Luigi Mastrodonato, giornalista d’inchiesta classe 1990, con il suo podcast “Tredici” ha raccontato della vicenda delle morti non chiarite di alcune detenuti del carcere di Modena dopo le rivolte del marzo 2020: molte di quelle morti sono state archiviate, su altre le indagini sono ancora aperte, e c’è anche un’indagine che ipotizza abusi e torture a carico degli agenti penitenziari (scollegata dalle morti), mentre l’unico processo aperto è quello a carico dei detenuti che hanno partecipato alle proteste. “l lavoro di giornalismo di inchiesta sui temi carcerari è molto difficile ma soprattutto tra le nuove generazioni c’è maggiore attenzione a questo tema. Quello che dobbiamo fare è anche cambiare il nostro modo di intendere e raccontare il carcere”.
La riflessione di Francesco Carlo, rapper noto con il nome d’arte “Kento” è partita dalla condizione delle carcere minorili – in cui da anni è impegnato in laboratorio e progetti che coinvolgono i giovani detenuti – in particolare dagli effetti del decreto Caivano che ha portato ad un aumento del 43% dei reclusi minori. “Nonostante il decreto Caivano, dei 17 mila ragazzi colpiti da provvedimento di esecuzione penale, i reclusi sono circa 600 ragazzi: a finire dentro inoltre non sono gli autori dei crimini più efferati, ma sono gli ultimi: quelli che non hanno una casa una famiglia cui essere affidati o una rete di protezione sociale. La mia speranza ha aggiunto è che un giorno potremo parlare delle Carceri minorili in prospettiva storica come di qualcosa che non esiste più così come facciamo ora per i manicomi i matrimoni riparatori o il divieto per le donne di essere magistrati : ridicolo, grottesco, incivile”.

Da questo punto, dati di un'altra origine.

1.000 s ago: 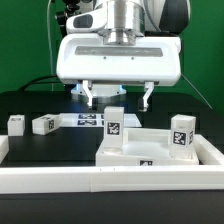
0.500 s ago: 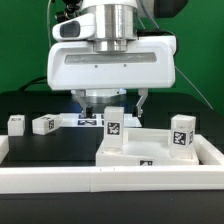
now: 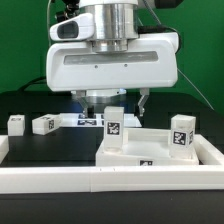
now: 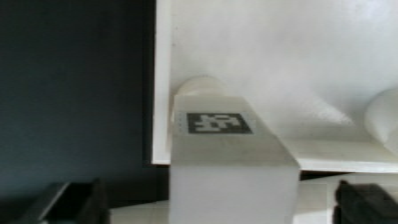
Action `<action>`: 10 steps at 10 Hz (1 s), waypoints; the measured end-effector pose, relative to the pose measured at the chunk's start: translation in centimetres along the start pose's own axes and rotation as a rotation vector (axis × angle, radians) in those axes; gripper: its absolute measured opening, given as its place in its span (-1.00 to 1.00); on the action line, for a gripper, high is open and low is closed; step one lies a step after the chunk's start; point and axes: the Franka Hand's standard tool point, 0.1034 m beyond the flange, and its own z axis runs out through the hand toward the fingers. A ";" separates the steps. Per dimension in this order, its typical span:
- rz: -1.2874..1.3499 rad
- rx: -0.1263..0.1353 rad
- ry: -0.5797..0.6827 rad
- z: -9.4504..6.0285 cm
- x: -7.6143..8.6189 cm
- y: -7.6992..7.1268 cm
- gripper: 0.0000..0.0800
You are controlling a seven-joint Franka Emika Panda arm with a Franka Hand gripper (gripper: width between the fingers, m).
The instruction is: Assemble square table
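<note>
The square table's white slab [image 3: 135,150] lies at the front, toward the exterior view's right, against the rail. Two white tagged legs stand upright on it: one [image 3: 115,125] at its left corner, one [image 3: 182,133] at its right. My gripper [image 3: 113,103] hangs low right over the left leg, open. In the wrist view this leg [image 4: 226,150] rises between my two dark fingertips [image 4: 71,200], with a gap on each side. The slab [image 4: 267,50] fills the view behind it. Two more legs [image 3: 16,123] [image 3: 45,124] lie loose at the exterior view's left.
The marker board [image 3: 90,121] lies flat behind the left leg, under my hand. A long white rail [image 3: 60,180] edges the front and the exterior view's right side of the black work surface.
My hand has dropped toward the left standing leg over the last second, so its fingers now straddle the leg's top. Since half a second ago it has hardly moved.
</note>
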 end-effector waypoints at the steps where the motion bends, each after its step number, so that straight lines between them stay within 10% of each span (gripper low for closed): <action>1: 0.000 0.000 0.000 0.0 0.0 0.0 0.36; 3: 0.001 0.000 0.000 0.0 0.0 0.0 -0.28; 10: 0.403 0.014 -0.004 0.1 -0.1 -0.1 -0.27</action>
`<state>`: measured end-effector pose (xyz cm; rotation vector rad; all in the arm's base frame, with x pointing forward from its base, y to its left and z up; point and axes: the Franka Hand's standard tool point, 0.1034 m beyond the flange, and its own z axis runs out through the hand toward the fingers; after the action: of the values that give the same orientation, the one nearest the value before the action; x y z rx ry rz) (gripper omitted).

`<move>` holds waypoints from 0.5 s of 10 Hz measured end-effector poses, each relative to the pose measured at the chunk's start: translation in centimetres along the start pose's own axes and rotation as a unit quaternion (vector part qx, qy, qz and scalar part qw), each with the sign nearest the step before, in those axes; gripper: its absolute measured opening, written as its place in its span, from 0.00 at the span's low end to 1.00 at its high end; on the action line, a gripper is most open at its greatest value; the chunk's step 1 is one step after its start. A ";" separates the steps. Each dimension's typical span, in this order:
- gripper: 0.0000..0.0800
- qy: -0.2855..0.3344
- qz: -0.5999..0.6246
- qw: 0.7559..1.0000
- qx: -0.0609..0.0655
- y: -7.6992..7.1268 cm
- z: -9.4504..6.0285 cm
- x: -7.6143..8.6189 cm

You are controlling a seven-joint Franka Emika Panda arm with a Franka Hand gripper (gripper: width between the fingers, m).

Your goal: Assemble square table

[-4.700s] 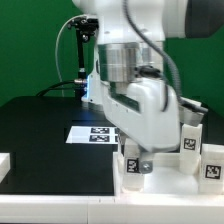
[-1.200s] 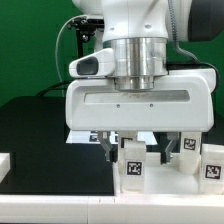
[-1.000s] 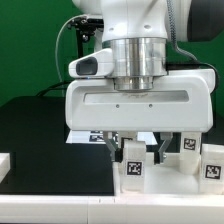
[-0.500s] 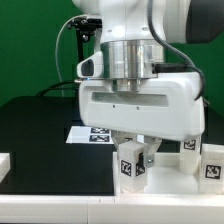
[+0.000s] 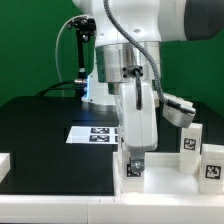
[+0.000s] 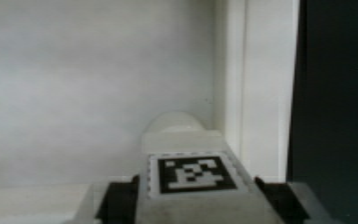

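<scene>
- Gripper (image 5: 134, 163): jaws clenched on a white tagged leg (image 6: 195, 166), standing on the tabletop (image 5: 165, 182).
- Marker board (image 5: 93, 133): lies on the black table (image 5: 45, 140) just behind the tabletop.
- Further legs (image 5: 192, 138): upright on the tabletop, toward the exterior view's right.

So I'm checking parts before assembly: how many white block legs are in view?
3. One leg sits between the fingers; two more stand at the exterior view's right. Others may be hidden behind the arm.

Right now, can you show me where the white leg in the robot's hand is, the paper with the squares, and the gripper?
leg (image 6: 194, 172): wrist view, on its tagged face.
marker board (image 5: 92, 133): exterior view, on its printed tags.
gripper (image 5: 134, 168): exterior view, at the fingertips around the leg.
</scene>
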<state>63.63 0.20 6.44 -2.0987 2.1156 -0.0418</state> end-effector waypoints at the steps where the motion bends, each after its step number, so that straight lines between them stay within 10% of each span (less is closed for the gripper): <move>1: 0.49 0.000 -0.023 1.000 0.000 0.0 0.1 0.0; 5: 0.79 -0.002 -0.301 0.954 -0.005 0.2 -0.2 0.2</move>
<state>63.44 -0.04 6.59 -2.6555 1.3942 -0.0983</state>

Ornella Favero, presidente di Ristretti di orizzonti e coordinatrice della conferenza Nazionale volontariato e Giustizia ha parlato a lungo delle attività dell’associazione attiva dal 1997 con una redazione composta da circa 30 detenuti della Casa di reclusione “Due Palazzi” affiancati da un gruppo di volontari, che si occupa di informazione, comunicazione e inchieste sul mondo carcere, ma anche sensibilizzazione e promozione dei modelli alternativi alla detenzione attraverso incontri, convegni, coinvolgimento diretto delle scuole e della società civile in carcere. “È dura – ammette – soprattutto in un Paese come l’Italia in cui le carceri sono esse stesse luoghi di illegalità diffusa, e in un clima politico e culturale in cui prevale la propensione alla detenzione alle inasprimento delle pene e alla criminalizzazione”, ma ha anche rivendicato il ruolo del volontariato e la sua necessità di essere autonomo: “Bisogna osare di più. Il volontariato non deve sentirsi ospite dell’istituzione carceraria, la società civile deve entrare in carcere e occuparsi della opera di rieducazione. Ed è quello che stiamo facendo da 27 anni a questa parte”.